Eso parece sumir a Janey en el pánico; se abraza a sí misma y mira en torno a la tumba fría y vacía en la que se ha convertido el piso. Abre los ojos como platos y frunce los labios en un gesto suplicante.
—No te vayas —me ruega en voz baja.
—Tengo que irme —me sorprendo suplicándole en el mismo tono.
—No quiero quedarme sola, Simon. Ahora no.
Enarco las cejas, me levanto de la silla y me acerco a ella. Asomándome a las profundidades de su mirada destrozada, la tomo de la mano, ella se levanta y la llevo al dormitorio. Me detengo ante la cama y le susurro:
—¿Estás segura de que quieres seguir adelante?
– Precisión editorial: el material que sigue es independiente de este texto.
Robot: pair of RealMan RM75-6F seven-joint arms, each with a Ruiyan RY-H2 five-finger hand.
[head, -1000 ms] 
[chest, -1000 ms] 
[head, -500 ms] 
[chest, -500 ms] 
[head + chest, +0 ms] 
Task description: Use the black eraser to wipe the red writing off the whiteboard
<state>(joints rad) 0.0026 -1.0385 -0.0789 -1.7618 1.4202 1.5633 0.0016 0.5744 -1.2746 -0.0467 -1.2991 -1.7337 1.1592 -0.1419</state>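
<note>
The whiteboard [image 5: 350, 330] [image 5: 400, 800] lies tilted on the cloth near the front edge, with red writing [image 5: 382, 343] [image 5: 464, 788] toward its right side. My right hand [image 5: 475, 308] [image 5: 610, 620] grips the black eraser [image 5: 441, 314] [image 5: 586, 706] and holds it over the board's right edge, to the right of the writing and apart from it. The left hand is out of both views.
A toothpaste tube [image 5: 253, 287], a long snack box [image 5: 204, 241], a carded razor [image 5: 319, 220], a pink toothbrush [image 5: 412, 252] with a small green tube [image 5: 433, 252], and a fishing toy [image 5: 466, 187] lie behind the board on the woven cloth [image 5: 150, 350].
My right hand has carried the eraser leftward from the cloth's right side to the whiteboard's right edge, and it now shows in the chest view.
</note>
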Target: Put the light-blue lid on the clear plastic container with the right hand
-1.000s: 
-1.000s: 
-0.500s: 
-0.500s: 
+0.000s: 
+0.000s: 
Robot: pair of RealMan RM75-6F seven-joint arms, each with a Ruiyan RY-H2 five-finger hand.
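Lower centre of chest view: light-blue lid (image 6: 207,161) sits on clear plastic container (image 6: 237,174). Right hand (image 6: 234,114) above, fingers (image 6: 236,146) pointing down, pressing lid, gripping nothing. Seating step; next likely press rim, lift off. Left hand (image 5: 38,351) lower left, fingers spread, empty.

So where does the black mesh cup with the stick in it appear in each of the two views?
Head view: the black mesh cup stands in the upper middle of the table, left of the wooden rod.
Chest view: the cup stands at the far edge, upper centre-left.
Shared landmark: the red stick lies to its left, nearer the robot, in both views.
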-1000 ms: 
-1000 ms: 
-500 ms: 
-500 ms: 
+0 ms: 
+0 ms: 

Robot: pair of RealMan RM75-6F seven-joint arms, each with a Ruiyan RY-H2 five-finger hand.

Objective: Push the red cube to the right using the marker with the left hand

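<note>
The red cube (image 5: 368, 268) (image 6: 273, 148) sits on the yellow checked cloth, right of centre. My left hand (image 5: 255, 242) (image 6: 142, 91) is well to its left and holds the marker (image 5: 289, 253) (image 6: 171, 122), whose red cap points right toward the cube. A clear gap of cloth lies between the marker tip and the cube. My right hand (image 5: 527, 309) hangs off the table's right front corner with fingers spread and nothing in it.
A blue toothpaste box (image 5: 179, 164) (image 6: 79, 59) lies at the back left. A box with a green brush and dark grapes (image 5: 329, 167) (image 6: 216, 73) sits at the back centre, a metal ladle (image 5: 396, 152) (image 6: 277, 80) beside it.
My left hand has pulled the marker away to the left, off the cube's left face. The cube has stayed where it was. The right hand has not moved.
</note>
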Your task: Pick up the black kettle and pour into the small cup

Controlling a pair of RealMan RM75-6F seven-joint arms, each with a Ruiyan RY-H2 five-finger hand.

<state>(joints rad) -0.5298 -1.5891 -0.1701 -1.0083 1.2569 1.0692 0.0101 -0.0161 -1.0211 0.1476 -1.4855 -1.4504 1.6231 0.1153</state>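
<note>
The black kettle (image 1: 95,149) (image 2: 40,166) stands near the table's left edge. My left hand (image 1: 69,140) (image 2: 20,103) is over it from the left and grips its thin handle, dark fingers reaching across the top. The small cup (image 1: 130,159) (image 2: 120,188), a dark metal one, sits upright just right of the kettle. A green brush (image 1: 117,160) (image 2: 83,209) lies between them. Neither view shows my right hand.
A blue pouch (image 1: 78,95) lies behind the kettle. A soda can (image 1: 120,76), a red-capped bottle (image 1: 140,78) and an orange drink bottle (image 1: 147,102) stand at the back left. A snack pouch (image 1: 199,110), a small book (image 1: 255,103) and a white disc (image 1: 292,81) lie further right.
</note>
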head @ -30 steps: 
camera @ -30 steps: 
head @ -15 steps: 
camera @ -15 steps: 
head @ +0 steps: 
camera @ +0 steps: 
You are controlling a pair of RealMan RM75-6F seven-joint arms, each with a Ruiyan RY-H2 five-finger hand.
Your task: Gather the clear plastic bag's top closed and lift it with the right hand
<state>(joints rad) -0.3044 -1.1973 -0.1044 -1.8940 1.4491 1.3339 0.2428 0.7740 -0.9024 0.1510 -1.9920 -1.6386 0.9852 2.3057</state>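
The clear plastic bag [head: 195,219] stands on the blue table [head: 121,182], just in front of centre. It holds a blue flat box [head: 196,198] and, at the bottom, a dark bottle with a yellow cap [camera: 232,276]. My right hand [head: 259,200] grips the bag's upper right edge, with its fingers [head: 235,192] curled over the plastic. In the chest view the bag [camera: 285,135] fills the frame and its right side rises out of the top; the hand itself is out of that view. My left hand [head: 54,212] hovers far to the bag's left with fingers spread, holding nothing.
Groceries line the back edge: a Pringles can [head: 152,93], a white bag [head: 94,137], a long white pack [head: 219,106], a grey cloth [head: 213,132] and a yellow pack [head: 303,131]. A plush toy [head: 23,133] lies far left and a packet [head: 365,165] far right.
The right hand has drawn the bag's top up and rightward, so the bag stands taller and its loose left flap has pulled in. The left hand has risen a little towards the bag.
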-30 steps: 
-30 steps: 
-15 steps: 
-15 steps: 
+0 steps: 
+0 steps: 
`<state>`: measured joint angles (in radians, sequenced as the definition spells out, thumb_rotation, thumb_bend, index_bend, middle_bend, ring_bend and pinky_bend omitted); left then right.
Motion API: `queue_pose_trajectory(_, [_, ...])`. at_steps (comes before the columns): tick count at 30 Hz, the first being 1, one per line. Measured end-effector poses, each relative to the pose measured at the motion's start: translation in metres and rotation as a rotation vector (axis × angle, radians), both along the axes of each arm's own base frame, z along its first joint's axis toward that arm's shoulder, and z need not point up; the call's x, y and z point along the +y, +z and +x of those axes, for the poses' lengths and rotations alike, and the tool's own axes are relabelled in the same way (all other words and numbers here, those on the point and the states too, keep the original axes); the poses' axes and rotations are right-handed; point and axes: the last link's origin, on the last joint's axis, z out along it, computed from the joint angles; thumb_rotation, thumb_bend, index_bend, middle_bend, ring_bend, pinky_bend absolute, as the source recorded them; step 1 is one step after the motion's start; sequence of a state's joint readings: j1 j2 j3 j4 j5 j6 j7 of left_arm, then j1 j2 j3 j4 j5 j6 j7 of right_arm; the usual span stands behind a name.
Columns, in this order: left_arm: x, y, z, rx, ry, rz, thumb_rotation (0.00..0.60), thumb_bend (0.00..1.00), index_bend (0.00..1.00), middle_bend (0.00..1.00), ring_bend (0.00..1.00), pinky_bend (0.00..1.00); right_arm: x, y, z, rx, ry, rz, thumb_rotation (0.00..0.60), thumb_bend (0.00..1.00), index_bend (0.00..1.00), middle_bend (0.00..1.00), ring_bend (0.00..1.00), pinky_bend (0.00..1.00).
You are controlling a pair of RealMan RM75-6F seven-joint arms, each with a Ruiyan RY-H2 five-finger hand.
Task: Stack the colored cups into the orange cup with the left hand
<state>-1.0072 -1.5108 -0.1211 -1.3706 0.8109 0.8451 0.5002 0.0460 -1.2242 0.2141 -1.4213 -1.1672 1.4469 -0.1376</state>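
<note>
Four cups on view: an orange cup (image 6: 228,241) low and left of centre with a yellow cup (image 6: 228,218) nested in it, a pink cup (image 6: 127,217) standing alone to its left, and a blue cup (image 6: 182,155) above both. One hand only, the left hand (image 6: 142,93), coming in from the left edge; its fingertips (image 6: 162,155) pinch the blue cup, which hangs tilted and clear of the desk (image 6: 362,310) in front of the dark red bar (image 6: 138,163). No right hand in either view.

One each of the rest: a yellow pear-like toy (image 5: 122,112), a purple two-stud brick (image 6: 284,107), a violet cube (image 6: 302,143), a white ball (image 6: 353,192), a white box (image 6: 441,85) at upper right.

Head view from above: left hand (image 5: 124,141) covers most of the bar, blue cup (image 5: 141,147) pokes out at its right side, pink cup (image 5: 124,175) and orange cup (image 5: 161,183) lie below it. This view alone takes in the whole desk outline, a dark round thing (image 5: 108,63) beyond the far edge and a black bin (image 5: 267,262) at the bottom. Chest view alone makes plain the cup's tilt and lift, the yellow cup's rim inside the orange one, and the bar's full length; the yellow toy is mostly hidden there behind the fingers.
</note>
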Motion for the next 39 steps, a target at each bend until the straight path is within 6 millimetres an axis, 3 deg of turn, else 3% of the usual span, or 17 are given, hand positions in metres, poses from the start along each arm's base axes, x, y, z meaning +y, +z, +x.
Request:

—Sí —dice ella en voz baja, y me besa en los labios; su aliento desprende olor a alcohol y fumeque. Acto seguido, me da la espalda, pero sólo para pedirme con voz ronca—: Desabróchame.
La cremallera se separa y el vestido negro y dorado se divide en dos mitades. Ella lo deja caer, saca los pies del vestido y se sienta en la cama, arquea el cuerpo para quitarse las medias y las bragas, lo que me permite vislumbrar un espeso felpudo antes de que se tape con las sábanas.
Me desnudo y me meto en la cama con ella. Me deslizo suavemente entre sus ansiosos brazos. Tiene el cuerpo caliente y mucho más firme de lo que habría imaginado en una mujer que debe de tener por lo menos treinta y cinco años. Tiembla, le castañetean los dientes, pero estoy empalmado a tope y sé que me voy a pasar toda la noche metiéndosela y voy a tener a raya a Coke y a los remordimientos hasta por la mañana.